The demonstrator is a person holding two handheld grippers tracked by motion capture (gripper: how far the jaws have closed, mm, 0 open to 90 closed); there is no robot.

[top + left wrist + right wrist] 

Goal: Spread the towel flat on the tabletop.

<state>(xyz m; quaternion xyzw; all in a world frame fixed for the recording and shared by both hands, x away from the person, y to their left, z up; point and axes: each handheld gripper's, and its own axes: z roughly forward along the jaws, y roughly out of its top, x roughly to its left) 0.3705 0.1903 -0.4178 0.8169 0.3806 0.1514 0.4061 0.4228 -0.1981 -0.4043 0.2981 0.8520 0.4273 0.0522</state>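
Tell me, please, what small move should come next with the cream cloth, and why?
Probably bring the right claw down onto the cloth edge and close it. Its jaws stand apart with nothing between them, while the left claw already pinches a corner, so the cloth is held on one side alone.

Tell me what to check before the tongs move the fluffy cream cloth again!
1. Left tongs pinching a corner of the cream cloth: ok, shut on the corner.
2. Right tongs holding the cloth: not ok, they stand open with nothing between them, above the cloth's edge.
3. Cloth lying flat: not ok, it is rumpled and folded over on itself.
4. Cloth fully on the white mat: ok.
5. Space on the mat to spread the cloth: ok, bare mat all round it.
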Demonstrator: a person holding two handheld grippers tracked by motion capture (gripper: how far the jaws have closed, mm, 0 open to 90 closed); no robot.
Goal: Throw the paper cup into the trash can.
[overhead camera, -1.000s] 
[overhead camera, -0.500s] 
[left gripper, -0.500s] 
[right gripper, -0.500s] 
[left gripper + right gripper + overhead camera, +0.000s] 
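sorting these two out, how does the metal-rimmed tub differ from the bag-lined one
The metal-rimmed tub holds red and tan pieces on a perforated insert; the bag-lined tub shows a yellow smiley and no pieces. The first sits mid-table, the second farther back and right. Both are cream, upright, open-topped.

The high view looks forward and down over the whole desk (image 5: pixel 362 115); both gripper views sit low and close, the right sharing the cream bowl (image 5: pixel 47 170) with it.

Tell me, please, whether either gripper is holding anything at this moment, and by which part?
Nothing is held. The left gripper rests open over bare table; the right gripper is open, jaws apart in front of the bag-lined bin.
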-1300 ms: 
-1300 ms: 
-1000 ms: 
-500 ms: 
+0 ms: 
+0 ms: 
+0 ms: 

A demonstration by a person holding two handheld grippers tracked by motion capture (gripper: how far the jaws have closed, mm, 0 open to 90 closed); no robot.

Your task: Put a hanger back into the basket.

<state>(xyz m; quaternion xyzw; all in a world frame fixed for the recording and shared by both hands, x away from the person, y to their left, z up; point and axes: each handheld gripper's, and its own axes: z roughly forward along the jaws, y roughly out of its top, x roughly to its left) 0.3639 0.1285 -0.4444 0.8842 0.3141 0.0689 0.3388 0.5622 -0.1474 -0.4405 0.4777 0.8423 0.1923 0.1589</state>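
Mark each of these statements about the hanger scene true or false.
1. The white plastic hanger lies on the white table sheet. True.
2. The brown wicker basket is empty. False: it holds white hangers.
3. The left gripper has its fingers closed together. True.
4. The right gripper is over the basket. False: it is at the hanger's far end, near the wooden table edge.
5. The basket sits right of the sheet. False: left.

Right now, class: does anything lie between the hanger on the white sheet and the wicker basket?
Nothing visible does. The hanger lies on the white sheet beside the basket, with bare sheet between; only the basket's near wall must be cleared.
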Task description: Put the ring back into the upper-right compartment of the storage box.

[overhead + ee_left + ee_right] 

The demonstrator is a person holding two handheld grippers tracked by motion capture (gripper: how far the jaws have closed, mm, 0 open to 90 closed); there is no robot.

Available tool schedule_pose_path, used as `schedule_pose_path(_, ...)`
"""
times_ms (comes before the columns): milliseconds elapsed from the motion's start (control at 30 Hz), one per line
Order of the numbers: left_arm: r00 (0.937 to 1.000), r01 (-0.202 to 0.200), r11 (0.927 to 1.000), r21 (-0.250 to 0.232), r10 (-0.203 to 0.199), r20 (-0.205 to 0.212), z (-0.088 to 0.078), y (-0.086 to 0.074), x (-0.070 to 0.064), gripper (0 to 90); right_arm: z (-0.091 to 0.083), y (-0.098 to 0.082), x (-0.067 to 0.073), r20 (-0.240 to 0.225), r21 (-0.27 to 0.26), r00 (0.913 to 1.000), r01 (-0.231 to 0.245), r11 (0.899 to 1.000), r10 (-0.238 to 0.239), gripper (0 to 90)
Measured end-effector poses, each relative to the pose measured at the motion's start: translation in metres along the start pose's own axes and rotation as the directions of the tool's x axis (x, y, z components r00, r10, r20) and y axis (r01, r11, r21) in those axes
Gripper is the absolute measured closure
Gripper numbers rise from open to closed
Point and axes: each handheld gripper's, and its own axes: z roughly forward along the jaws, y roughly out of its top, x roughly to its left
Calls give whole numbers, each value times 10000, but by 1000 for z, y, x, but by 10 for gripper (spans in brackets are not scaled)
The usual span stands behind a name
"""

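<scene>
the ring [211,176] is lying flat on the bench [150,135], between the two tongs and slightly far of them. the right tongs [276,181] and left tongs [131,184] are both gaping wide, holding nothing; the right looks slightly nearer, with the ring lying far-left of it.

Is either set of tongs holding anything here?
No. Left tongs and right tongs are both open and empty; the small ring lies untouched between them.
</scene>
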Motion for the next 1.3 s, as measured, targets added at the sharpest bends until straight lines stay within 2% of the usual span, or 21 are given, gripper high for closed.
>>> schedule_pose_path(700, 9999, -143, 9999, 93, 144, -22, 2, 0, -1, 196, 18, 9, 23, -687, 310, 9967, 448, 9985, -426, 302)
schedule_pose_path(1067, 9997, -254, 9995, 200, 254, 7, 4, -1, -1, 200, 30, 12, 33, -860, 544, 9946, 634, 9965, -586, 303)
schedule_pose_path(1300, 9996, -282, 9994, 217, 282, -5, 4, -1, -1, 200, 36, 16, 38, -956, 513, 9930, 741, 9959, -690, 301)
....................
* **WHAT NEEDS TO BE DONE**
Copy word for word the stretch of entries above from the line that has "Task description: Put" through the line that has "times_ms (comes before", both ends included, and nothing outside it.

* **THE ANSWER**
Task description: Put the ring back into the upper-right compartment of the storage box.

[overhead + ee_left + ee_right] 

The demonstrator is a person holding two handheld grippers tracked by motion capture (gripper: how far the jaws have closed, mm, 0 open to 90 closed); there is no robot.

Available tool schedule_pose_path, used as `schedule_pose_path(_, ...)`
"""
times_ms (comes before the columns): milliseconds elapsed from the motion's start (control at 30 Hz), one per line

The exercise has been answered, and the work is done.